I don’t have to live in the shadows. I can walk the dog in my shorts and
t-shirt, eat at restaurants, go to movies. I can be part of the twenty-first
century without having to look over my shoulder. It’s something for me to be
grateful for as we approach Pioneer Day. But Pioneer Day does carry some
awkward overtones for me.
Last night while
I was working on this post, my dad called. He is 92. He’d had a busy day. He
drove the car in to the shop, then took the bus home. He worked in the yard a
bit and noticed that the apricots were ripe, so he bottled eight quarts. He then
drove a truckload of yard waste (from his yard and the neighbors’ yards) to the
dump. On his way home, he said, he had gone by the cemetery and had a talk with
my mom. He told her to put in a request for him to join her. It was four years
to the day since she died. I can’t help but wonder if his great-grandfather,
Thomas Sirls, ever had a chat like that. If so, which grave would he visit?
Which one would he want to spend the hereafter with? Probably not Eliza Jane,
since she’s the one who got shipped off to Nevada.

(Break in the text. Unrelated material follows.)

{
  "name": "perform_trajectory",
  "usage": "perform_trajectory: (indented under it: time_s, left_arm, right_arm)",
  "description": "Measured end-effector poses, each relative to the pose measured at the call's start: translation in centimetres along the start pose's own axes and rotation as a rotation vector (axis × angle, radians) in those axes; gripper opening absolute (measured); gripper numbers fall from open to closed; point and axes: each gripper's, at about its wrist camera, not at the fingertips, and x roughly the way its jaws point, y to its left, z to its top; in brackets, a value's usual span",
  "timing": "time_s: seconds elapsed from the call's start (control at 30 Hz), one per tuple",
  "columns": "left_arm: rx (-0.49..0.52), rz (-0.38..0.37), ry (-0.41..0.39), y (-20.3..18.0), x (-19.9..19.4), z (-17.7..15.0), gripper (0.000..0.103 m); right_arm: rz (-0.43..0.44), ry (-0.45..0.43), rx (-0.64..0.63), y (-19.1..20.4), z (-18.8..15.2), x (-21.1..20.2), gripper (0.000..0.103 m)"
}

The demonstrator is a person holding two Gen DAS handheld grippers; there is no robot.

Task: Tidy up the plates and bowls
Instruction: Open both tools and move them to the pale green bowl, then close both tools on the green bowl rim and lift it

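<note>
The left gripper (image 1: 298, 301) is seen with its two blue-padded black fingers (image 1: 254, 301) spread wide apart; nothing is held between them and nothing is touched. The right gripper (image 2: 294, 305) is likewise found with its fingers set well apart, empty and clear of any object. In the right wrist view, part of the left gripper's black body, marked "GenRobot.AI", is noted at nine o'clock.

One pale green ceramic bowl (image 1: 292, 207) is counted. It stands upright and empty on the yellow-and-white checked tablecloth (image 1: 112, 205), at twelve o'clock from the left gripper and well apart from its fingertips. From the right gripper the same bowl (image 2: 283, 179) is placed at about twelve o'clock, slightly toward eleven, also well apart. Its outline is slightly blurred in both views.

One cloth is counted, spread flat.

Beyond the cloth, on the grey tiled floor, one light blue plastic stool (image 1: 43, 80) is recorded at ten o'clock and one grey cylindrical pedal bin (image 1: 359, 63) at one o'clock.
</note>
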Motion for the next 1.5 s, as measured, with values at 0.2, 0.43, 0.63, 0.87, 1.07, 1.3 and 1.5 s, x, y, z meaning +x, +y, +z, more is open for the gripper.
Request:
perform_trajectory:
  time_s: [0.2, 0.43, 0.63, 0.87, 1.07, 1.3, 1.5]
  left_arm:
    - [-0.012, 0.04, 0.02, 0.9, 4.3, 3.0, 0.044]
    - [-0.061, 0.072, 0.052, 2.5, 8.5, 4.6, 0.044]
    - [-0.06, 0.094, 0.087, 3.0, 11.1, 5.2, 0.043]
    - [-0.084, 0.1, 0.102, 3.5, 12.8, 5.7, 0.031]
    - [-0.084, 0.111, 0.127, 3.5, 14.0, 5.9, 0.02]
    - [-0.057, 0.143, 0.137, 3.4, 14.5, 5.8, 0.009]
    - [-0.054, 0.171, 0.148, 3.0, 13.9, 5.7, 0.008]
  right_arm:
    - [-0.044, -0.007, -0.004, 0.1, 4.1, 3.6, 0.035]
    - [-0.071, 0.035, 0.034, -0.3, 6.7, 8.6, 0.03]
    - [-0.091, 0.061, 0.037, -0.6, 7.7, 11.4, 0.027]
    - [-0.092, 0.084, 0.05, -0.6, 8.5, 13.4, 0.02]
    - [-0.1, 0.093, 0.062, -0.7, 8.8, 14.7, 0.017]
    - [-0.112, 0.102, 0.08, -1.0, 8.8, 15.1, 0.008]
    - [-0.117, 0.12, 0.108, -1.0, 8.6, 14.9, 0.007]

I’m sure my dad’s happy he
doesn’t have to think about that sort of question.
Roger, Your attitude towards polygamy reflects the attitudes/reactions of just about everyone I have read about when they were first taught and or called to live that principle. Some of those labored with this spiritually for a long time until finally coming to a testimony of the correctness of the principle. Others rejected it out of hand, while others labored with it spiritually before finally rejecting it.
ReplyDeleteNone of us here is these days have been called to live that principle here in this life, and probably will not even if it does become legal (not a far fetched notion owing to the rapidly changing cultural and social mores of the day).
It is a principle that requires a lot of discipline, wisdom, and love in order to be lived righteously.